Macro Analysis /

The 10%-ers: Number of high-yield sovereigns stands at series high

  • We count 27 countries with sovereign US$ bonds yielding more than 10% or that are in default

  • This is easily a series high and double the amount we saw in December 2021 due to twin external shocks of war and rates

  • Of these, 22 countries yield over 10% while Sri Lanka joins those in default (Lebanon, Suriname, Venezuela, Zambia)

The 10%-ers: Number of high-yield sovereigns stands at series high
Stuart Culverhouse
Stuart Culverhouse

Chief Economist & Head of Fixed Income Research

Tellimer Research
23 May 2022
Published byTellimer Research

In light of recent market declines, we update our "10%-ers" – a list of the number of countries with foreign dollar bonds yielding 10% or more (or which are in default), as a proxy for who is, or might be, in distress.

There are a staggering 27 countries with sovereign US$ bonds that have a yield of 10% or more (or are in default), on our count (26 if we exclude Gabon, whose presence on the list is more tenuous). This is easily the highest number we've seen on our measure since we began collating this data over a decade or so ago on a periodic basis. It is double the amount we saw in our last update in December 2021 (13), and more than three times the amount (8) we measured in December 2019 (pre-Covid).

The sharp increase in the number of distressed sovereigns is a result of the EM bond market sell-off caused by the twin shocks of 1) the deterioration in external conditions linked to the war in Ukraine and 2) higher global interest rates due to monetary policy normalisation in the US (and in other advanced economies). Average nominal EM yields have hit 7% as a result.

Our measure tallies with the IMF assessment that says nearly 60% of low income countries (LICs) are either in, or at high risk of, debt distress, although the interesting thing here is that our measure extends beyond LICs into mainstream EM. In fact, only about half of our list are LICs.

Sovereigns in distress

Breaking down the list

Our list includes five countries in default – one more than in December, as Sri Lanka joined Lebanon, Suriname, Venezuela and Zambia, after it announced a debt moratorium on 12 April (and subsequently fell into hard default following the non-payment of coupons on the 23s and 28s after the end of the 30-day grace period on 18 May).

Sri Lanka is, so far, the only sovereign default this year. Eyes are also on Russia (and Belarus), which may go into default if US sanctions block payments to bondholders, or if Russia decides it simply won't or cannot pay. Meanwhile, Ethiopia, another default candidate coming into this year, is still current on its sole eurobond as it navigates its way through the Common Framework. El Salvador continues to be a concern, with limited financing options ahead of its January 2023 maturity, as does Tunisia.

There are 22 countries with bonds yielding 10% or more, as shown in the table below (however, note our approach does not take account of duration). This compares with just nine countries yielding 10% or more in December.

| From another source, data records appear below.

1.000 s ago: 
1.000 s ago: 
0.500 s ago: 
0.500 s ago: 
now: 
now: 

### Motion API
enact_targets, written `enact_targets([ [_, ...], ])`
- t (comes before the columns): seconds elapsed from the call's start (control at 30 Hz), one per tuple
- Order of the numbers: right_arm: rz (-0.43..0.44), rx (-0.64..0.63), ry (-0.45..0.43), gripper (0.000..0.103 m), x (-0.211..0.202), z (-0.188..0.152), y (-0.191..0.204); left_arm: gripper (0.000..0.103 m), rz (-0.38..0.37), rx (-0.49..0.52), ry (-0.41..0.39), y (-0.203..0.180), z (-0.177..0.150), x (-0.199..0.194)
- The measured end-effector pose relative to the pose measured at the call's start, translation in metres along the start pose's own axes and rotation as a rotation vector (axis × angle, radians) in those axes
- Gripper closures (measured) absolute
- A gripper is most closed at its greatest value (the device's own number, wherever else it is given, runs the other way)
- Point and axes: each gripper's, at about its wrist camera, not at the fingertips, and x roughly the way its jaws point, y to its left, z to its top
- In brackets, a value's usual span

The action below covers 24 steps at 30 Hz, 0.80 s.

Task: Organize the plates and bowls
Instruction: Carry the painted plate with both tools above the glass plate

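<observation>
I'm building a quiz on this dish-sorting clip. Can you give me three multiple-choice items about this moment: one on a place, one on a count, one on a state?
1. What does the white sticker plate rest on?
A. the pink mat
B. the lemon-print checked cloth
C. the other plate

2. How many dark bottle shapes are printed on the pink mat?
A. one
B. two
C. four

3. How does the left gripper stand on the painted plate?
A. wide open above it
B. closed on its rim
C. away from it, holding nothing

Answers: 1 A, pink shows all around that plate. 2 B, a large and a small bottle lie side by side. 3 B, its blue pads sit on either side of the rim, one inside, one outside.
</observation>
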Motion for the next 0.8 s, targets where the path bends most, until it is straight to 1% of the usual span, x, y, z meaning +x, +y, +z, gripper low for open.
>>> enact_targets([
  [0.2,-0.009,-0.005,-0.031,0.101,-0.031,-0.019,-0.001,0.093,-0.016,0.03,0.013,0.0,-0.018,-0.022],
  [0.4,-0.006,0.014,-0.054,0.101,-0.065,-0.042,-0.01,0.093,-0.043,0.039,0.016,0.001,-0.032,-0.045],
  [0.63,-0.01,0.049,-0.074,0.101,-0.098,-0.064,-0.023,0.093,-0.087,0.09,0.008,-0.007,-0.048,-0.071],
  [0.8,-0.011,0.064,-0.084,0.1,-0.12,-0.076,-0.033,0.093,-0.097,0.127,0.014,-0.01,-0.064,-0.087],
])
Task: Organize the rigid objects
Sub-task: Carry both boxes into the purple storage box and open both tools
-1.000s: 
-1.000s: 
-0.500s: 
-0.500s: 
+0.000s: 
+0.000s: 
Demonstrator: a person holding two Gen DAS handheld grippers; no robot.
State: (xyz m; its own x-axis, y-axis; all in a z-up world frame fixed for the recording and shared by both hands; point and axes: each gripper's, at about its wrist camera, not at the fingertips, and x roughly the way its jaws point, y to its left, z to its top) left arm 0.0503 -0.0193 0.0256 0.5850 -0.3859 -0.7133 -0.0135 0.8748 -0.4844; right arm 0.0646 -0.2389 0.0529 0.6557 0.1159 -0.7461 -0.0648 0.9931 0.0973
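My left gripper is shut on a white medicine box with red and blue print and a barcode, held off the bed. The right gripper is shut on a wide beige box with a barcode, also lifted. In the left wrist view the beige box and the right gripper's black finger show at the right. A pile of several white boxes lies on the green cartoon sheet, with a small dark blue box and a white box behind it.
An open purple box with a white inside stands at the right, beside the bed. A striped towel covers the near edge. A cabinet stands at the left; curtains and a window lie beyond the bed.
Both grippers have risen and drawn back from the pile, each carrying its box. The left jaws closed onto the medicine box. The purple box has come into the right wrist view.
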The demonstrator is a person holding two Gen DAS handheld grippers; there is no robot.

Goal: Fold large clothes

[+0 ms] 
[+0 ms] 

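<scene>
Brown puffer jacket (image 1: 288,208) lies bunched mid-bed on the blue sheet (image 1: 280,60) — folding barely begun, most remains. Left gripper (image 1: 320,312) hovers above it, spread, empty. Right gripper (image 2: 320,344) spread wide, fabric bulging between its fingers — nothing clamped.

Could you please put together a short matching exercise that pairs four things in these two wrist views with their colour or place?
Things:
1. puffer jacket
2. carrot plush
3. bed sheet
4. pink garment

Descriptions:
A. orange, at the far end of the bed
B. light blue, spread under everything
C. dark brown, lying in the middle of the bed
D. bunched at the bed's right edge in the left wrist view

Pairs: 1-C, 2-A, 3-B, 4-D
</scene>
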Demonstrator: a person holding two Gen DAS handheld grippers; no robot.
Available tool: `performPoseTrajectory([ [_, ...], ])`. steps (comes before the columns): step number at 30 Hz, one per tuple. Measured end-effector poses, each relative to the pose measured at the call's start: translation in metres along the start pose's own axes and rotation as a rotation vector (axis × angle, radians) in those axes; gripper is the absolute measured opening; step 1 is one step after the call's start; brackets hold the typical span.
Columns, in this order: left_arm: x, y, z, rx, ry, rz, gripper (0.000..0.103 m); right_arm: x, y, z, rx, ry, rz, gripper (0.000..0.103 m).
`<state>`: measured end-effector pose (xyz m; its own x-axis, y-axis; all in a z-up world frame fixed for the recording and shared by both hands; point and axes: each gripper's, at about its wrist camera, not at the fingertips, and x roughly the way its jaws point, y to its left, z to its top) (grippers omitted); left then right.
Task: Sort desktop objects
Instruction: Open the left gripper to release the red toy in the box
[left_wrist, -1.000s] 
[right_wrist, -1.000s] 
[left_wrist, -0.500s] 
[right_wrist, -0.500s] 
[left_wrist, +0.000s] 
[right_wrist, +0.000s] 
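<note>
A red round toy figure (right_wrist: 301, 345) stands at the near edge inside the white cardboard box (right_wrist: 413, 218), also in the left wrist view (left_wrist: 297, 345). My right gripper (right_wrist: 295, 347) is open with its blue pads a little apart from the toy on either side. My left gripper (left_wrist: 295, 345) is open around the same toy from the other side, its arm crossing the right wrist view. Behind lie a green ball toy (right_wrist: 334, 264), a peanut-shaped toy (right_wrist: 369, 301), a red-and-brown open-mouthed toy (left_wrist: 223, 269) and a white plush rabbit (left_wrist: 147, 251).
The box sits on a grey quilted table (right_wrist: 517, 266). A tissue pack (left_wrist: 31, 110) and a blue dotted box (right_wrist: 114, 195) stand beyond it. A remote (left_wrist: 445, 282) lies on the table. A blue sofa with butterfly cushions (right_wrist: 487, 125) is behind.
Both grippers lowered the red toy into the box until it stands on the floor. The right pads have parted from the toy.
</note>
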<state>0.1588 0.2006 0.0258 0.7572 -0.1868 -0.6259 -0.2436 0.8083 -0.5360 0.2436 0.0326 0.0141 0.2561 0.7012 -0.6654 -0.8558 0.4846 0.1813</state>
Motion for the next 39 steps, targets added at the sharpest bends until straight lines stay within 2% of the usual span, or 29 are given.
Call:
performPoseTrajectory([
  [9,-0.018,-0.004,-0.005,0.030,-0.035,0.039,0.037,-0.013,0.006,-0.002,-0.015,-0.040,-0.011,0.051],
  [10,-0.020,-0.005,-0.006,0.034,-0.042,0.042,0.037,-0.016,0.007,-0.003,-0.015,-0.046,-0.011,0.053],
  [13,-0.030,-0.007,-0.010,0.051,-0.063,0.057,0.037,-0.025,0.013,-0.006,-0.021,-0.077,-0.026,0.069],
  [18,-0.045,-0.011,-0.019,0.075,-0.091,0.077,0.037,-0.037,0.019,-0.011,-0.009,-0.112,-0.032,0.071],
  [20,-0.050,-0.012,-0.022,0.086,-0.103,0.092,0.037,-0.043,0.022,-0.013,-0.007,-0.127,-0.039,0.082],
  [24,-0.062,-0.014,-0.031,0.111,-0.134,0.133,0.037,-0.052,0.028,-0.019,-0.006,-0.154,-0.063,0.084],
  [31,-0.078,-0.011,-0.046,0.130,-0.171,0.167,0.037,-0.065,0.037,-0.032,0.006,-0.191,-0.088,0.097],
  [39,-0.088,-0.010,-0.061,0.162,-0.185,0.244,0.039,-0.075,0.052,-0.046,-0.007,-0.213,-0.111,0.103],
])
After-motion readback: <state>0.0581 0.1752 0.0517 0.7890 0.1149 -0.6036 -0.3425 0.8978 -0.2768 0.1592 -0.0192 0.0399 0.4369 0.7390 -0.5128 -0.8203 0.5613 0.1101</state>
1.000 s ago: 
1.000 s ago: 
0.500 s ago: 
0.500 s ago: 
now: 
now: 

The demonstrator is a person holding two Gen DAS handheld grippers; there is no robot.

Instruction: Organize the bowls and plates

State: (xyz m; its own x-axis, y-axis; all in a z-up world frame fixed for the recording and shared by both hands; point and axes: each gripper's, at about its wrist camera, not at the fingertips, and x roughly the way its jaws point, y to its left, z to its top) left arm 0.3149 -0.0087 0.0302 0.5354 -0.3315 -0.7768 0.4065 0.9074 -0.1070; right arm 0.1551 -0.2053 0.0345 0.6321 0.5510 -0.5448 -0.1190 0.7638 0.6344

Of these, eight are unchanged from December (Ethiopia, Tunisia, Argentina, El Salvador, Ghana, Congo Republic, Tajikistan and Mozambique) as Sri Lanka moves onto the default list. That means there are 14 countries that have entered the list this year. These include three (Russia, Belarus and Ukraine) that are a direct consequence of Russia's invasion of Ukraine three months ago, and one (Egypt) that is an indirect consequence, while Pakistan is suffering from its own home-grown political crisis.

The remaining nine new entries include a mix of high-beta names (Ecuador, Angola), highly indebted and tourist-dependent island nations (Bahamas, Maldives), and an eclectic mix of countries with policy or political risks, or other vulnerabilities (PNG, Honduras, Nigeria, Kenya, Gabon). As noted, Gabon's presence on the list is tenuous, with one 10-year bond (7% 2031) yielding above 10% and the other (6.625% 2031) below it.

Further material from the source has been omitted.